- TASK ITEM
Repeat every line of the material, character for character.

- DATA SECTION
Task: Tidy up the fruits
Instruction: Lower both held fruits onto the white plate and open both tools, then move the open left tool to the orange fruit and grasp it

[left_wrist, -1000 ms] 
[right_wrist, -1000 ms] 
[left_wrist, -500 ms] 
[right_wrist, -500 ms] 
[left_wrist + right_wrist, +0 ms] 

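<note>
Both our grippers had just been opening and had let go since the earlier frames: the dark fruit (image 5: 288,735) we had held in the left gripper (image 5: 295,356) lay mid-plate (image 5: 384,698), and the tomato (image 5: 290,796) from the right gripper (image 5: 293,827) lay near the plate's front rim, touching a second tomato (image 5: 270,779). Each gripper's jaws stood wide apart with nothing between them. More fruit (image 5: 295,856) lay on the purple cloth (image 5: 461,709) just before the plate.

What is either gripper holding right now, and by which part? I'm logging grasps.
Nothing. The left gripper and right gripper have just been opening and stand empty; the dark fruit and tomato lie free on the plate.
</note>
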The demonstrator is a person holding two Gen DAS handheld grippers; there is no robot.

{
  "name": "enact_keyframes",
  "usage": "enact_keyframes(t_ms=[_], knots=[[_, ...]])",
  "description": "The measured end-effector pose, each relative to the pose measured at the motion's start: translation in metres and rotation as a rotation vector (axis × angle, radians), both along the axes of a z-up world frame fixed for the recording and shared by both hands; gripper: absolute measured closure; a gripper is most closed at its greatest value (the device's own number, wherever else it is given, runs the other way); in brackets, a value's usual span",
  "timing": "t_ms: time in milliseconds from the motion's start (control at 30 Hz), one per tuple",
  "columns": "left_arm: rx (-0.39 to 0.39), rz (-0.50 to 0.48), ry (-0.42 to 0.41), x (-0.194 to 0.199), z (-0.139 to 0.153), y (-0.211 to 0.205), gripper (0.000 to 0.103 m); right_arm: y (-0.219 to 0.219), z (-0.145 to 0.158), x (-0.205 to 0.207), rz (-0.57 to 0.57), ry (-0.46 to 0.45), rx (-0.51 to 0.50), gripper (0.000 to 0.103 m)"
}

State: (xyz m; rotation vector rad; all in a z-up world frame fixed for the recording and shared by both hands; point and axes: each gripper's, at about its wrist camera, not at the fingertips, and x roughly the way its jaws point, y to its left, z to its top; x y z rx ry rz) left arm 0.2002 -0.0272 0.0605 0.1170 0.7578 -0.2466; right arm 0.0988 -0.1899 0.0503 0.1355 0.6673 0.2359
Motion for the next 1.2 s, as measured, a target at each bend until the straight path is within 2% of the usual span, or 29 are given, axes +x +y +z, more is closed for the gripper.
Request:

- RESULT
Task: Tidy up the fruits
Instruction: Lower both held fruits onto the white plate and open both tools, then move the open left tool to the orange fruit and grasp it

[left_wrist, -1000 ms] 
[right_wrist, -1000 ms] 
[left_wrist, -500 ms] 
[right_wrist, -500 ms] 
[left_wrist + right_wrist, +0 ms] 

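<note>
Both our grippers had just been opening and had let go since the earlier frames: the dark fruit (image 5: 288,735) we had held in the left gripper (image 5: 295,356) lay mid-plate (image 5: 384,698), and the tomato (image 5: 290,796) from the right gripper (image 5: 293,827) lay near the plate's front rim, touching a second tomato (image 5: 270,779). Each gripper's jaws stood wide apart with nothing between them. More fruit (image 5: 295,856) lay on the purple cloth (image 5: 461,709) just before the plate.

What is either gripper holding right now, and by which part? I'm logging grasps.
Nothing. The left gripper and right gripper have just been opening and stand empty; the dark fruit and tomato lie free on the plate.
</note>
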The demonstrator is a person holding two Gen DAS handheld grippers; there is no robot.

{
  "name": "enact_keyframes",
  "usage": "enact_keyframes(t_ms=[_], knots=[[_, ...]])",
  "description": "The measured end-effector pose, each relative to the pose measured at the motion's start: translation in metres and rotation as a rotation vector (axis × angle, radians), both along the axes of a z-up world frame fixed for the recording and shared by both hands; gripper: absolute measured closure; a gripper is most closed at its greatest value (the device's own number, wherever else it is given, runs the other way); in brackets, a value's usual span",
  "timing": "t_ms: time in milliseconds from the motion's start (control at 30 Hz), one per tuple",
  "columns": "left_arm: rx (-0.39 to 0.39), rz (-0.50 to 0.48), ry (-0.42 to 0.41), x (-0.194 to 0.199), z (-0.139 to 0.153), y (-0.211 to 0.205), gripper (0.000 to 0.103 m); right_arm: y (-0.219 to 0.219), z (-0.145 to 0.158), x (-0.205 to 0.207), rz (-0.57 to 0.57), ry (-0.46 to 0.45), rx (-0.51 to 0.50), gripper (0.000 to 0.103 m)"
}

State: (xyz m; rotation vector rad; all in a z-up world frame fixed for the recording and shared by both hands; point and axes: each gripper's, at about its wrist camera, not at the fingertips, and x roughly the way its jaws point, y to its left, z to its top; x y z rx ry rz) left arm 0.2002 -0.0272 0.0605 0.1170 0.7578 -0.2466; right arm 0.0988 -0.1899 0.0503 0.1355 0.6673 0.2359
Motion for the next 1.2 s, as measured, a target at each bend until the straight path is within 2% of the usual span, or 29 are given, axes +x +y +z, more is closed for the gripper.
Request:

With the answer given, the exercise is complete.